Opinion
No. 79CA0356
Decided February 21, 1980.
Finding undue influence, trial court set aside two quitclaim deeds from decedent to defendants and ordered an accounting. Defendants appealed.
Affirmed
1. TRIAL — Defendants — Motion to Dismiss — Close of Plaintiff's Case — Then Presented Evidence — Denial of Motion — Error Not Sustainable — State of Evidence — End of Trial — Determinative. Where defendants chose not to stand on their motion to dismiss, at the close of plaintiff's case, but instead presented evidence, they could not claim error based on the trial court's failure to grant the motion, and the correctness of the judgment will be determined by viewing the state of the evidence at the end of trial.
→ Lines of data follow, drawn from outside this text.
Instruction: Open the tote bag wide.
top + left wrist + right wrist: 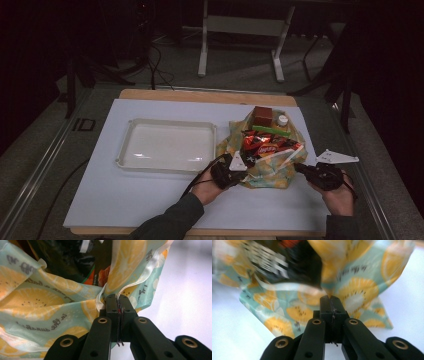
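The lemon-print bag (265, 167) sits between both grippers: left gripper (117, 300) pinches its rim, right gripper (330, 301) clamps its edge.

Free room: bare white board (150, 200) along the near edge and between the tray (170, 145) and the printed bag (265, 172). Obstacles: the tray at left; the bag at right, packed with snack packets (265, 145), a brown box (262, 116) and a capped bottle (283, 120) (rear approach blocked).
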Demonstrator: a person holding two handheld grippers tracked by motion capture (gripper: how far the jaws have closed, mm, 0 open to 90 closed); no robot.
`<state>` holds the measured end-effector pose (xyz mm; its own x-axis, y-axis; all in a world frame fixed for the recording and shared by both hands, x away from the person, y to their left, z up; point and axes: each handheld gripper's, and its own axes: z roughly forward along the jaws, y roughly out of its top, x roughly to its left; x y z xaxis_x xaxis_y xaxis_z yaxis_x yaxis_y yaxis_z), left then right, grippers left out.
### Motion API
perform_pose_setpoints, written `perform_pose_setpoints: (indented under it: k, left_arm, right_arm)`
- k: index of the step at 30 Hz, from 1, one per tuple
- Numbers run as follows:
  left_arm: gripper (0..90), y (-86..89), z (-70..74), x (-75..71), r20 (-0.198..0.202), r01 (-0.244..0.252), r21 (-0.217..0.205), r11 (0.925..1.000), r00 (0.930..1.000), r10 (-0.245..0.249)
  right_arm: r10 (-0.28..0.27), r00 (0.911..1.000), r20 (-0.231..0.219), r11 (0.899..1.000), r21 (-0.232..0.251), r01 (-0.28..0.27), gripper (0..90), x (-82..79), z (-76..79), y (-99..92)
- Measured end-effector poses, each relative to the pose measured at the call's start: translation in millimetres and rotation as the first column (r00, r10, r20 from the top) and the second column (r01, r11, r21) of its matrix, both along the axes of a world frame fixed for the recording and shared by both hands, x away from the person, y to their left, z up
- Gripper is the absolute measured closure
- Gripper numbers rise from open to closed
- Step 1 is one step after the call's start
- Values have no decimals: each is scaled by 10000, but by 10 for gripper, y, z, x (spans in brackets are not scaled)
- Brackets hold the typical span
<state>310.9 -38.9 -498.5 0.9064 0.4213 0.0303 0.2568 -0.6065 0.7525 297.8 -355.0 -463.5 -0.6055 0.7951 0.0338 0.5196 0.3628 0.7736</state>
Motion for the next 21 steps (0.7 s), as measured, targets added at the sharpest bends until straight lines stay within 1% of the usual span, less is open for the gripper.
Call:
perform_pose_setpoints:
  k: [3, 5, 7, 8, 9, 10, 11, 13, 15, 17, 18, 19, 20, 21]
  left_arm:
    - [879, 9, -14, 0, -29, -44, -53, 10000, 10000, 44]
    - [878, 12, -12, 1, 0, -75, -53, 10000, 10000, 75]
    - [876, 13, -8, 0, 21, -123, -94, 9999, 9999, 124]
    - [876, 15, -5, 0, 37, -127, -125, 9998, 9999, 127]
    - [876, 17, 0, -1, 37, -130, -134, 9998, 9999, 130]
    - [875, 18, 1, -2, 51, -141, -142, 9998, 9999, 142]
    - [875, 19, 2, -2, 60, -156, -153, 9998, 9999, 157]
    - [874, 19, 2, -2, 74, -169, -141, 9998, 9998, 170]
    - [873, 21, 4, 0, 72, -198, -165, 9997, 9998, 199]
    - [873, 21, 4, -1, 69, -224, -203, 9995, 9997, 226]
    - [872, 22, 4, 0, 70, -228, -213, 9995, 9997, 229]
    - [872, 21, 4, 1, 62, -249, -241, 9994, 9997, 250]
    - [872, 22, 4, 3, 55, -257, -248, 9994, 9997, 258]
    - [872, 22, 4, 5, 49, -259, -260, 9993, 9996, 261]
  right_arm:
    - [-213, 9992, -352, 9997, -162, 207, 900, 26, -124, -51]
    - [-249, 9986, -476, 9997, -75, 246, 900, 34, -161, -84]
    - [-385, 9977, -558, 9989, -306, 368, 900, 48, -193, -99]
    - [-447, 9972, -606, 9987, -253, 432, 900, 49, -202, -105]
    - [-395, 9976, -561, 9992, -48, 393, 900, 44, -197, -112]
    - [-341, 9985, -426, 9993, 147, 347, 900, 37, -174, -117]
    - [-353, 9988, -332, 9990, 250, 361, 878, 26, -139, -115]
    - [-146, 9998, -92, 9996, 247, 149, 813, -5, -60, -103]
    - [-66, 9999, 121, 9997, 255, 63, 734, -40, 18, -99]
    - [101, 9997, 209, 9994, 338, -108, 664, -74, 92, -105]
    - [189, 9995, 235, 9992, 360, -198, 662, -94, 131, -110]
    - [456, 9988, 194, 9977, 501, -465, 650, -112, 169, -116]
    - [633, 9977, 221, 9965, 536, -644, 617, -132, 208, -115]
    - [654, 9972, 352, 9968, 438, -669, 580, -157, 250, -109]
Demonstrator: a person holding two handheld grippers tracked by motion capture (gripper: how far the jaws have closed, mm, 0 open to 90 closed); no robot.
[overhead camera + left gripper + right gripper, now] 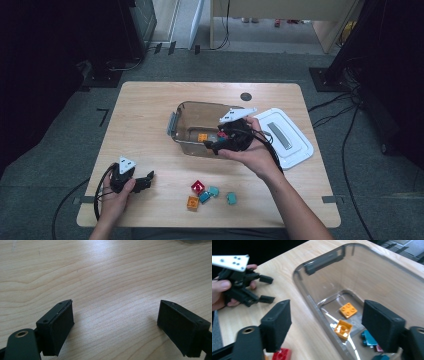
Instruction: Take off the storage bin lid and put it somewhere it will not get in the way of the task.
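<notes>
The right gripper (223,141) hangs over the clear tub (186,116), jaws spread and empty, the left gripper (148,179) likewise on the bench (150,100), while loose bricks (198,187), probably light and stiff, want pinching across flat sides

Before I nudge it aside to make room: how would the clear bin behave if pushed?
The clear plastic bin looks rigid and thin-walled, so probably light. It holds a few bricks, like the orange brick, so it should slide on the smooth wooden table, not tip. The loose bricks may rattle or shift.
</notes>
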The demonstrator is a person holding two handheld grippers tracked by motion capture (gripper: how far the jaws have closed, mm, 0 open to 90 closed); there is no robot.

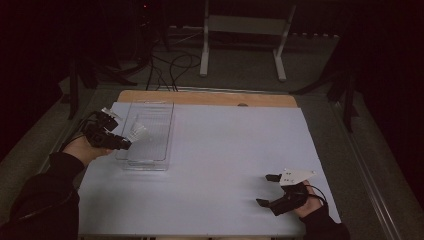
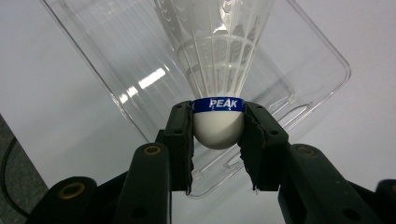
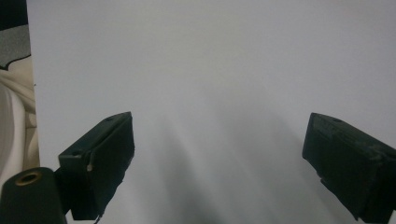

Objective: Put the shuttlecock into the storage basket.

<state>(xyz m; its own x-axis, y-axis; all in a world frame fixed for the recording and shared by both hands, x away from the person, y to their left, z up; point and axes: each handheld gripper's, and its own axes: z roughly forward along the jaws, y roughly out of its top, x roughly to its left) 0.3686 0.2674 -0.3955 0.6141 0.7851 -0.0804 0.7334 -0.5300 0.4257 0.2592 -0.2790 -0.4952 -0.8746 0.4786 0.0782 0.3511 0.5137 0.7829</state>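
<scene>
Over by the left edge of the bench, the left gripper is clamped on a shuttlecock, holding it over the left wall of a clear plastic bin that stands near the bench's far-left corner. From above, the shuttlecock is little more than a pale blur past the black jaws, pointing right and toward the bin's inside. The left gripper view tells much more: the two pads press on either side of the rounded white cork base of the shuttlecock, just under a blue band printed PEAK, and the feather skirt fans away from the camera over the clear plastic bin, whose rounded corner and rim sit below it on the white sheet. The left hand comes in from the bench's left edge, dark sleeve behind it, with the gripper tipped toward the bin.

Toward the near-right corner, the right gripper lies low over the sheet, its jaws standing well apart with nothing between them, grey three-cornered plate on top, pointing left. The right hand sits behind it near the front edge. In the right gripper view, the right gripper looks across bare white sheet between its two black pads, and a strip of the bench's edge shows at the far left of that picture.
</scene>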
2. DEEDS — Quitclaim — Circumstances — Supported Finding — Undue Influence. Where there was evidence that a confidential relationship existed between grantor and grantees of two quitclaim deeds, that grantor had previously refused to execute power of attorney in favor of one grantee when she was in a more lucid state, and that grantor signed deeds two days before her death without consideration after mental and physical deterioration, such evidence was sufficient to support trial court's finding of undue influence.
Appeal from the District Court of Adams County, Honorable James J. Delaney, Judge.
Carlson and Carlson, William Albion Carlson, Waldo and Waldo, Ralph E. Waldo, Jr., Robert M. Waldo, for plaintiff-appellee.
Mellman, Mellman and Thorn, P.C., Douglas W. Johnson, for defendants-appellants.
Plaintiff instituted this action to set aside two quitclaim deeds from the decedent, Mary Esther Neff, to defendants, James and Edna Green, and for an accounting. Plaintiff's challenge to the deed was premised on both undue influence and Mrs. Neff's lack of mental capacity to enter into the transaction. At the conclusion of a trial to the court, the court set aside the deeds based on a finding of undue influence and ordered an accounting. The Greens appeal, and we affirm.
[1] The Greens contend that the trial court erred in denying their motion to dismiss at the close of plaintiff's case. See C.R.C.P. 41(b)(1). However, in a trial to the court, where, as here, defendants choose not to stand on their motion, but present their evidence, they may not claim error based on the trial court's refusal to grant the motion. Given these circumstances, we must look at the state of the evidence at the end of the trial. See Melnick v. Bowman, 102 Colo. 384, 79 P.2d 368 (1938); United States v. Doyle, 468 F.2d 633 (10th Cir. 1972). See also People v. Becker, 181 Colo. 384, 509 P.2d 799 (1973).
Defendants contend, however, that even when so viewed, there was no evidence to support the court's finding of undue influence. We do not agree.
Undue influence generally cannot be established by direct evidence but must be shown by the circumstances surrounding the transaction. See Ofstad v. Sarconi, 126 Colo. 565, 252 P.2d 94 (1952). Those circumstances are set forth in the court's findings of fact, all of which are supported by the evidence.
[2] From the evidence, the court found that a confidential relationship existed between Mrs. Neff and the Greens. Based on all the circumstances, including Mrs. Neff's prior refusal to execute a power of attorney in favor of Mr. Green some two or three months earlier when she was in a more lucid state, her continuing mental and physical deterioration thereafter to the date of signing of the deeds two days before her death, and the absence of any consideration therefor, the court concluded that the Greens did in fact exercise undue influence upon Mrs. Neff in obtaining conveyance of the property.
On the evidence presented, the trial court could properly find undue influence, and therefore, we affirm the judgment.
JUDGE PIERCE and JUDGE BERMAN concur.